COUNTY OF PINELLAS )


BEFORE ME the undersigned authority personally appeared CARLA SAUER IYER, R.N., who being first duly sworn, deposes and says:

1. My name is Carla Sauer Iyer. I am over the age of eighteen and make this statement of my own personal knowledge.

2. I am a registered nurse in the State of Florida, having been licensed continuously in Florida from 1997 to the present. Prior to that I was a Licensed Practical Nurse for about four years.

3. I was employed at Palm Garden of Largo Convalescent Center in Largo, Florida from April of 1995 to July 1996, while Terri Schiavo was a patient there.

4. It was clear to me at Palm Gardens that all decisions regarding Terri Schiavo were made by Michael Schiavo, with no allowance made for any discussion, debate or normal professional judgment. My initial training there consisted solely of the instruction “Do what Michael Schiavo tells you or you will be terminated.” This struck me as extremely odd.

5. I was very disturbed by the decision making protocol, as no allowance whatsoever was made for professional responsibility. The atmosphere throughout the facility was dominated by Mr. Schiavo’s intimidation. Everyone there, with the exception of several people who seemed to be close to Michael, was intimidated by him. Michael Schiavo always had an overbearing attitude, yelling numerous times such things as “This is my order and you’re going to follow it.” He is very large and uses menacing body language, such as standing too close to you, getting right in your face and practically shouting.

6. To the best of my recollection, rehabilitation had been ordered for Terri, but I never saw any being done or had any reason at all to believe that there was ever any rehab of Terri done at Palm Gardens while I was there. I became concerned because nothing was being done for Terri at all, no antibiotics, no tests, no range of motion therapy, no stimulation, no nothing. Michael said again and again that Terri should NOT get any rehab, that there should be no range of motion whatsoever, or anything else. I and a CNA named Roxy would give Terri range of motion anyway. One time I put a wash cloth in Terri’s hand to keep her fingers from curling together, and Michael saw it and made me take it out, saying that was therapy.

7. Terri’s medical condition was systematically distorted and misrepresented. When I worked with her, she was alert and oriented. Terri spoke on a regular basis while in my presence, saying such things as “mommy,” and “help me.” “Help me” was, in fact, one of her most frequent utterances. I heard her say it hundreds of times. Terri would try to say the word “pain” when she was in discomfort, but it came out more like “pay.” She didn’t say the “n” sound very well.
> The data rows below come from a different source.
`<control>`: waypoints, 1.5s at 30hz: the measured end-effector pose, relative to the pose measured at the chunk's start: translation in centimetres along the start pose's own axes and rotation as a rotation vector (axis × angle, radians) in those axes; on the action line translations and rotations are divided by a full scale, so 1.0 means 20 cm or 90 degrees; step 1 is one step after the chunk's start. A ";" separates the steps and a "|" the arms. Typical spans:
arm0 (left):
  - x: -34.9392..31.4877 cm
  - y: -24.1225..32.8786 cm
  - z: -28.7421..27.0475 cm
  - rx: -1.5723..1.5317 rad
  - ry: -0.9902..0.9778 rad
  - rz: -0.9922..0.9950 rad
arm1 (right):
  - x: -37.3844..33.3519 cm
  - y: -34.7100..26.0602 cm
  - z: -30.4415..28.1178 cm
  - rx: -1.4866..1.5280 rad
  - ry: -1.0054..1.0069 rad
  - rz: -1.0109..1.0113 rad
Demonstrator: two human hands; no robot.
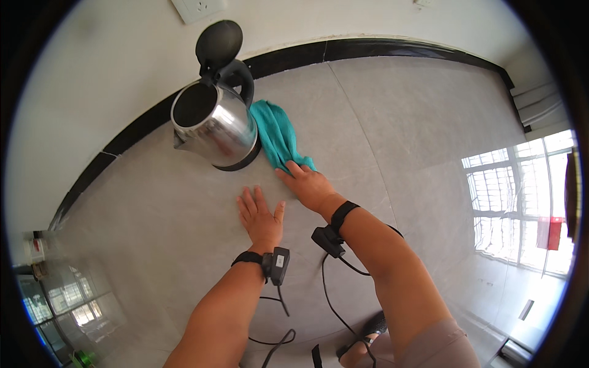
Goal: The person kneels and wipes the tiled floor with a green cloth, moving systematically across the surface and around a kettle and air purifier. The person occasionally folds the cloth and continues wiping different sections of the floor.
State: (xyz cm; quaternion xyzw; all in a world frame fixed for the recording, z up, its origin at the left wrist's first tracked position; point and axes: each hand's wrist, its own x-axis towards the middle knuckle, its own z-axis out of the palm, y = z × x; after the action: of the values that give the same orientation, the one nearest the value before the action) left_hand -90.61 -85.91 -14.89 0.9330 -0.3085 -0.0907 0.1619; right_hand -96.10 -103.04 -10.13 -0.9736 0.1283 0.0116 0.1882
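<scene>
My left hand (261, 219) lies flat on the grey tiled floor with its fingers spread and nothing in it. Just beyond and to its right, my right hand (308, 186) has its fingers on the near end of a crumpled teal cloth (274, 130), holding it against the floor. The cloth stretches away from me, right beside an electric kettle (222, 132). That kettle is shiny steel with a black base and handle, and it stands upright. Its black lid (219, 44) is swung up, and its spout points to the left.
Behind the kettle runs a black skirting board (368, 47) below a white wall with a socket (199, 7). Black cables (325, 288) hang from the wrist-worn devices. A shod foot (371, 331) is near the lower edge. Window light reflects off the right side of the floor.
</scene>
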 end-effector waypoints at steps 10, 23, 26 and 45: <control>-0.02 0.13 -0.04 0.110 0.044 -0.026 | 0.42 0.73 -0.17 -0.083 0.031 0.307; -0.02 0.12 -0.02 0.151 0.049 -0.029 | -2.04 2.05 -0.34 0.426 0.264 1.120; -0.02 0.09 0.01 0.169 0.056 -0.011 | -2.16 1.81 -0.45 0.287 0.237 0.906; -0.23 0.24 -0.12 0.142 -0.380 -0.121 | -1.02 0.80 -0.27 0.125 0.055 0.443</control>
State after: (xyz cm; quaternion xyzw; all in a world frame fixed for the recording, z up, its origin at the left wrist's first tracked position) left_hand -96.36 -86.21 -10.66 0.9017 -0.2622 -0.3405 -0.0477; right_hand -119.98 -114.33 -9.45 -0.8485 0.4605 0.0213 0.2600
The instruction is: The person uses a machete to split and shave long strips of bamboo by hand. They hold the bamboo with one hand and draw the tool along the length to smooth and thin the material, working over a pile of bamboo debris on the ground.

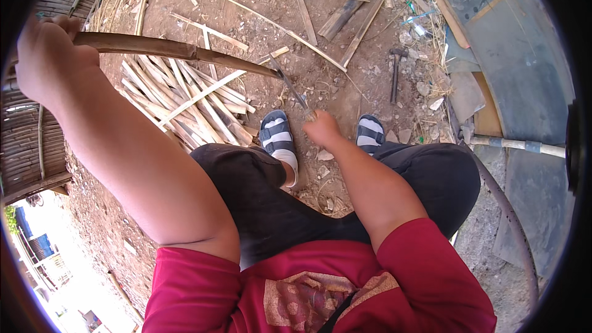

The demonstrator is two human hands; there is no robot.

During her menses she would indicate her discomfort by saying “pay” and moving her arms toward her lower abdominal area. Other ways that she would indicate that she was in pain included pursing her lips, grimacing, thrashing in bed, curling her toes or moving her legs around. She would let you know when she had a bowel movement by flipping up the covers and pulling on her diaper.
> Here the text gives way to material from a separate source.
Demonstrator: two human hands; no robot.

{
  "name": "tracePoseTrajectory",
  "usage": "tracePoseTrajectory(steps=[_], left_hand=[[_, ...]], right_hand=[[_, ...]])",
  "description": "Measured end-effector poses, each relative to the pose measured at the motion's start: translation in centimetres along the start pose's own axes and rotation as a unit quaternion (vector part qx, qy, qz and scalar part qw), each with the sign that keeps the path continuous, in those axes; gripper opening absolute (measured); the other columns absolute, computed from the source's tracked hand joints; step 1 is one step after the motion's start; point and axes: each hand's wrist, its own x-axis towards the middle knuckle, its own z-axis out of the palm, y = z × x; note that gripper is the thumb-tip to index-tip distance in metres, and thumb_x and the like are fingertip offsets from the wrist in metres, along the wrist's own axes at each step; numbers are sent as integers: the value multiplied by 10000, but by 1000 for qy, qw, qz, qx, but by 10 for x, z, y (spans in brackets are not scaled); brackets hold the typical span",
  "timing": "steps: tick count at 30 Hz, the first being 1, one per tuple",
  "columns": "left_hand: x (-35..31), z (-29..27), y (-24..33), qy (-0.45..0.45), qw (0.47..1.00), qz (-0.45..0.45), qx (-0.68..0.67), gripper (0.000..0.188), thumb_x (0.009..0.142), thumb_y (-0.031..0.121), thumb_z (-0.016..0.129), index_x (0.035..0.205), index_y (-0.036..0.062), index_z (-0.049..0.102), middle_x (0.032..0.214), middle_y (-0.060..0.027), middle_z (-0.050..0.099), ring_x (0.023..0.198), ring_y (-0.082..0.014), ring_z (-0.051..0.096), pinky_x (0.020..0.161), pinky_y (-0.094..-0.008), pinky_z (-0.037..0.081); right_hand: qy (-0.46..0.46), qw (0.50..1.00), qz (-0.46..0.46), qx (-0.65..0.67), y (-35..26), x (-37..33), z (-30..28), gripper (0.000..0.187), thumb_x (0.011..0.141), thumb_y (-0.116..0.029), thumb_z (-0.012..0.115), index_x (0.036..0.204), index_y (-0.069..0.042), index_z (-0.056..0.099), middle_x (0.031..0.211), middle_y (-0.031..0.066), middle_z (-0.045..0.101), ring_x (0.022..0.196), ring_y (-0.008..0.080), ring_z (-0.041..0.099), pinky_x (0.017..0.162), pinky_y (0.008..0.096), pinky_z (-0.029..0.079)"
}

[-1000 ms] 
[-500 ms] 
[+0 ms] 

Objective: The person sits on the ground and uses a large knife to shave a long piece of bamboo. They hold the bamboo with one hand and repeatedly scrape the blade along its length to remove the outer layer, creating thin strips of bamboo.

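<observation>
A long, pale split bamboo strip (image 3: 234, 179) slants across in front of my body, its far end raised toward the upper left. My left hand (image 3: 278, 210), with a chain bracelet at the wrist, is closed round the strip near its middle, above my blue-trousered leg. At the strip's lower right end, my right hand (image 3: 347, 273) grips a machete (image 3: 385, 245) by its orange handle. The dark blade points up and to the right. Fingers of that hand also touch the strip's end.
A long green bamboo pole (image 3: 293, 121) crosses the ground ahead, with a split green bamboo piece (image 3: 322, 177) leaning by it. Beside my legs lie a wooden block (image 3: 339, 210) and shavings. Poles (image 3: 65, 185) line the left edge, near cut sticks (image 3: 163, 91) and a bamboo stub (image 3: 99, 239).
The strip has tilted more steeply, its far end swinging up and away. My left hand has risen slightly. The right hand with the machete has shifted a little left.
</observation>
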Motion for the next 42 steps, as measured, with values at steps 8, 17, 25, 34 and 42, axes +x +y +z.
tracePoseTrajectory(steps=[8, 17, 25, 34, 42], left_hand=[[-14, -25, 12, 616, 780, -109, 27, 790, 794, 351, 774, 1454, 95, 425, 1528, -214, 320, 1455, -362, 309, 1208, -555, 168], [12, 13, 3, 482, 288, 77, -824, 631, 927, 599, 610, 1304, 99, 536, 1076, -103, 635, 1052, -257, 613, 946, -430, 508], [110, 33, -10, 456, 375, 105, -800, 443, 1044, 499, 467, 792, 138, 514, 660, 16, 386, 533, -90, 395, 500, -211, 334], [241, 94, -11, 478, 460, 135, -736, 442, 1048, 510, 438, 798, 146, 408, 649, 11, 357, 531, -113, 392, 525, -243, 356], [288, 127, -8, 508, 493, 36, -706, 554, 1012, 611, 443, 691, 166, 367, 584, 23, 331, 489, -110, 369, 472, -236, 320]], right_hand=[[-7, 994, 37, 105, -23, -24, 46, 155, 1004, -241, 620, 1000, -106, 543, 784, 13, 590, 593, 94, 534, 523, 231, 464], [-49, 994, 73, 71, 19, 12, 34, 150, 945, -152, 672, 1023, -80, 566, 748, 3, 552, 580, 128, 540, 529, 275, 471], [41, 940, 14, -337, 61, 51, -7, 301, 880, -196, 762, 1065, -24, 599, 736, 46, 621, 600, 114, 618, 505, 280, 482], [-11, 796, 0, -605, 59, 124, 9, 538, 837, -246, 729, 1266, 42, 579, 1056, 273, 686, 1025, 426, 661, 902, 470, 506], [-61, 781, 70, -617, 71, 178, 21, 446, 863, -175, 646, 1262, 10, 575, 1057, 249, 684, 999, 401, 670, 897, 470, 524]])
8. When I came into her room and said “Hi, Terri”, she would always recognize my voice and her name, and would turn her head all the way toward me, saying “Haaaiiiii” sort of, as she did. I recognized this as a “hi”, which is very close to what it sounded like, the whole sound being only a second or two long. When I told her humorous stories about my life or something I read in the paper, Terri would chuckle, sometimes more a giggle or laugh. She would move her whole body, upper and lower. Her legs would sometimes be off the bed, and need to be repositioned. I made numerous entries into the nursing notes in her chart, stating verbatim what she said and her various behaviors, but by my next on-duty shift, the notes would be deleted from her chart. Every time I made a positive entry about any responsiveness of Terri’s, someone would remove it after my shift ended. Michael always demanded to see her chart as soon as he arrived, and would take it in her room with him. I documented Terri’s rehab potential well, writing whole pages about Terri’s responsiveness, but they would always be deleted by the next time I saw her chart. The reason I wrote so much was that everybody else seemed to be afraid to make positive entries for fear of their jobs, but I felt very strongly that a nurses job was to accurately record everything we see and hear that bears on a patients condition and their family. I upheld the Nurses Practice Act, and if it cost me my job, I was willing to accept that.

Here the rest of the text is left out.